The inability of our democracy to agree that we've destroyed a modern Hitler shows how divided and therefore weak--to replay the Bush concept--that we've become. It's like The 300 in which Leonidas has to charge ahead without the support of the Greek nation. It's through his glorious sacrifice on the field of battle--yes, it ends badly--that the Greeks get their act together and meet the evil from the East. The 300 of course pay the price; the public can only be gradually cajoled--time that the villain Xerses will use to his advantage. Someone must stop them.

The Straussians have been proven exactly right: the Western democracies are too weak to stop the rise of a Hitler. As I say in my article at OpEdNews.com, Strauss warned his students at the University of Chicago that like the English and French in the 30's, democracies like the US wouldn't see the rise of a Hitler-its citizens and politicians would elect to do what's easy, to go on indifferent to the magnitude of the threat rising against them.

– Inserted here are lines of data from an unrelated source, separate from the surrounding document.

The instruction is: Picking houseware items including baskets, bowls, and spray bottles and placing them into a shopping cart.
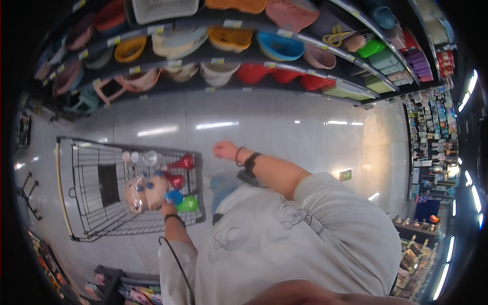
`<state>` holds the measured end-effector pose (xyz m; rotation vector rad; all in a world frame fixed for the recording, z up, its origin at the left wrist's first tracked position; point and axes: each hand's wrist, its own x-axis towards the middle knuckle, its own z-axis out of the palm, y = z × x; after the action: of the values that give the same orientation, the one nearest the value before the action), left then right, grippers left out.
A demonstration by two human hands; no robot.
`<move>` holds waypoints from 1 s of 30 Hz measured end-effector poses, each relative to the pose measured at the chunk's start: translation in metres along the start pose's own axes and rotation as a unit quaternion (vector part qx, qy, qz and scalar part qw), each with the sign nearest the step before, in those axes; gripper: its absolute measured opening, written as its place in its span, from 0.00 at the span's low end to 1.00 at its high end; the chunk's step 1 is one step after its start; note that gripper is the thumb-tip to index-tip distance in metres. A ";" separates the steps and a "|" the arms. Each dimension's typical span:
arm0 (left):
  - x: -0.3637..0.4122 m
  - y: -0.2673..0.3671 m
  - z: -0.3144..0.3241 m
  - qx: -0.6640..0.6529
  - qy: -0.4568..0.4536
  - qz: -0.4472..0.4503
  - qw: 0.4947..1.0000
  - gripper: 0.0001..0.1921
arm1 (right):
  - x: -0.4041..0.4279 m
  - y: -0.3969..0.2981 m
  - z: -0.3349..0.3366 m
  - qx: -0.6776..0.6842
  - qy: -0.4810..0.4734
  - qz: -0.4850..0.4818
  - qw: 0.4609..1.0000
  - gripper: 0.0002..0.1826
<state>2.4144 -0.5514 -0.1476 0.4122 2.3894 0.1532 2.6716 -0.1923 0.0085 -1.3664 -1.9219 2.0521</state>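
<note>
A metal wire shopping cart (202, 179) stands at the left. My left hand (169, 207) reaches into it and grips a blue rounded plastic item (174, 197). Close by are a green rounded plastic item (188, 204) and two glossy red ones, one farther up (186, 162) and one lower (176, 181). Beige items in clear wrap (136, 194), with blue round parts, lie left of my hand. Clear containers (150, 157) lie near the cart's upper side. Past the cart's right end, my right hand (225, 150) hangs over the floor, blurred, its fingers seemingly curled; no object shows in it.
Ahead runs a long store shelf (236, 26) with plastic basins and tubs. Small stools (84, 100) stand at its lower left. A rack of small packaged goods (432, 133) is at the right. A dark display stand (108, 276) stands at the lower left. The glossy tiled floor (267, 126) shows between.
</note>
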 end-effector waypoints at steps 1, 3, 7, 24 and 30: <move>-0.012 0.014 -0.006 0.021 0.045 0.023 0.999 0.23 | -0.009 -0.001 -0.011 0.030 0.019 -0.019 0.999 0.12; -0.034 0.040 -0.019 -0.009 0.093 0.049 0.994 0.21 | -0.034 0.003 -0.027 0.053 0.050 -0.063 0.995 0.11; -0.080 0.108 -0.045 -0.043 0.205 0.159 0.965 0.16 | -0.073 0.001 -0.080 0.060 0.107 -0.153 0.981 0.10; -0.322 0.348 -0.099 -0.668 -0.055 0.340 0.660 0.16 | -0.172 -0.005 -0.205 0.217 0.120 -0.309 0.918 0.30; -0.357 0.329 -0.066 -0.695 -0.113 0.315 0.636 0.16 | -0.217 -0.026 -0.200 0.230 -0.061 -0.279 0.930 0.36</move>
<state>2.7059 -0.3610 0.1974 0.3911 1.1444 1.9325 2.9086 -0.1451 0.1793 -0.5259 -1.4775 2.1107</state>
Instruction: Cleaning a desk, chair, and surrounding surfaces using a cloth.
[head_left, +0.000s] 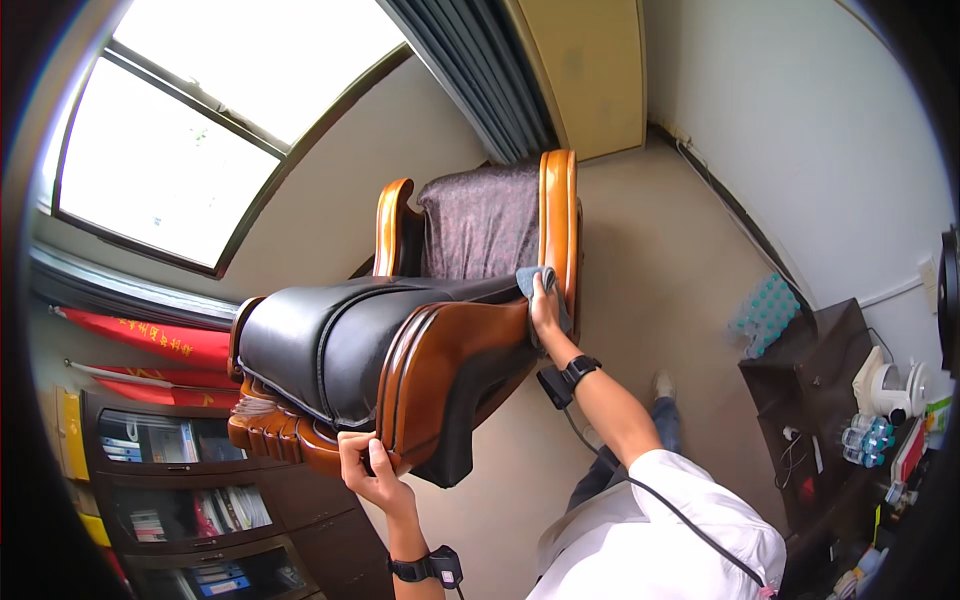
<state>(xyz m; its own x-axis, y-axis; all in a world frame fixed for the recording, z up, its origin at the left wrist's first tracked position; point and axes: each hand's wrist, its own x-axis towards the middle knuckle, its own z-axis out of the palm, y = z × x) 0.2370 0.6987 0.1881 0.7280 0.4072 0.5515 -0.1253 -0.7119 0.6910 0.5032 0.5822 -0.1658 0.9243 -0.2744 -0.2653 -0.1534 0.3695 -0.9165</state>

The reception of Osama's death has been met by such a tepid response despite the threat he posed. Democracies and their citizens are almost conditioned by failing to recognize a rising demagogue. This attitude makes us vulnerable to those who would do us harm.

Why do dictators ascend? We know Hitler was a master of propaganda, so we also know the forces of darkness are well skilled at hiding their agenda. Maybe its the "sheople" effect of a mass consumption society--the abstract threat is only that abstract, someone else's problem, something that doesn't exist until it crashes into our living room.

During the Bush years, an attempt to shatter this indifference was made through public rhetoric, such as the proverbial expression (wasted on Iraq) about the "mushroom cloud" jarring us from complacency too late.

Without Bush, it's unlikely we would have done enough to stop bin Laden. It's doubtful Osama could not have been stopped were it not for a undemocratically elected, recovering alcoholic wannabe Texan with a big chip on his shoulder; his sheriff's badge shining more brightly now with bin Laden slumped dead over the saddle, his political legacy reinvigorated.

Yes, there was plenty of collateral damage--and there will still likely be--but by killing Osama we've stopped the source of so much evil in our world. Isn't that enough? Or do we need to keep raging, hellbent on destroying everything that opposes us? Closure is needed because it turns things off. And we can't dwell on all the side issues once we've committed to war. There can be no resolution until we achieve victory but Osama's ideology will outlive him.